Here the status bar moves when the column goes from 99 to 100, not 9 to 10, and it doesn't jump backward and forward like your video.

As the manual say, the default template has a tab after the lines and cols. That moves the next item to a position that will not move ... until the number of digits needed to show the line/column exceeds the tab width, then everything moves one tab further, but then nothing should move for many more digits.

Tab positions are set by GTK, not Geany, so we have no control over it, its eight spaces wide1. That is what happens here, when the cols: 99 which is 7 characters wide goes to cols: 100 which is eight characters wide the rest of the statusbar moves along one tab.

But ... (there is always a but isn't there) the width of 8 spaces depends on the font, and for some variable width fonts it can be less than the actual width of some characters.
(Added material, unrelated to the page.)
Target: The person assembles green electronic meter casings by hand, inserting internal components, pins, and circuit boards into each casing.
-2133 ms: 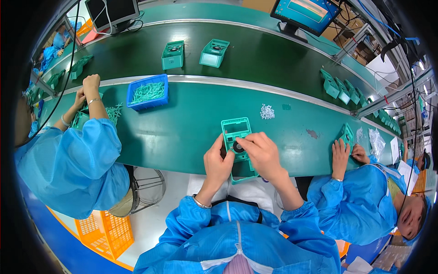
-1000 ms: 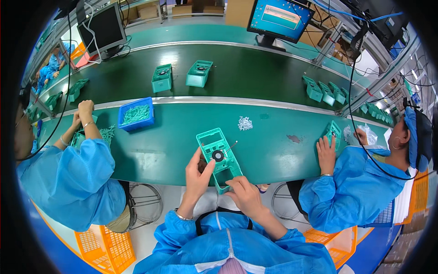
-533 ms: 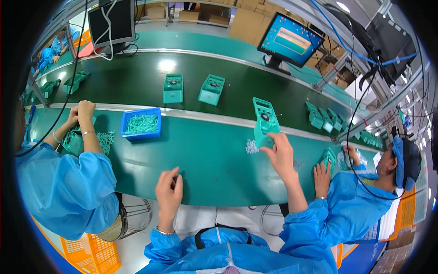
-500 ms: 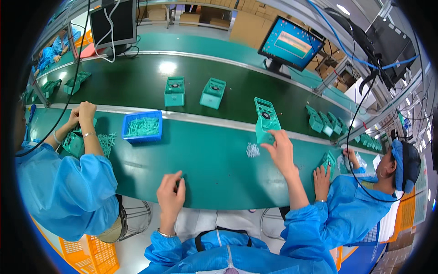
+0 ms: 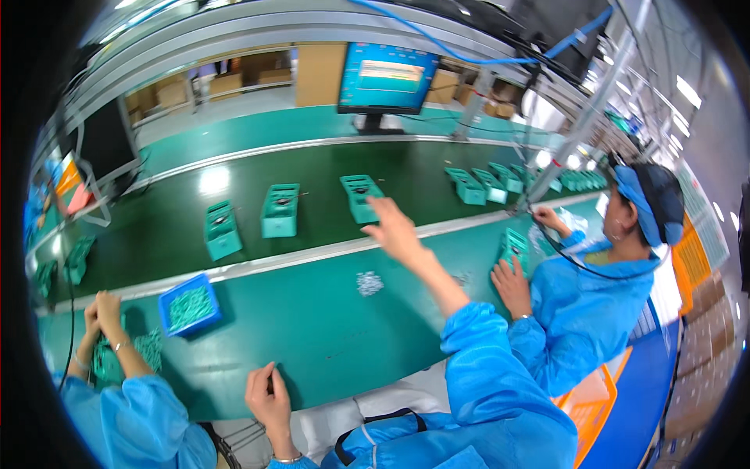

It looks like you have been (un)lucky enough for the width to be very close to the end of cols: nn and, depending on the width of the digit characters the tab position was exceeded or not, probably only by one pixel, and when it was exceeded the rest of the line jumped to the next tab position, then back as later digits were narrower and so didn't pass the tab position.

In your case you could try a different font where the spaces are better defined (its the standard system UI font IIUC, so Ubuntu should have a way of setting it, here its sans regular, but thats an alias I think, not sure what to), or it may be better to remove the tab and just use spaces, the line will still move, but only when the number of digits changes, it should not jump backward and forward like your video.

Footnotes

  1. GTK 4.8 finally added the capability to set it, but ATM there are no plans for porting Geany to GTK4.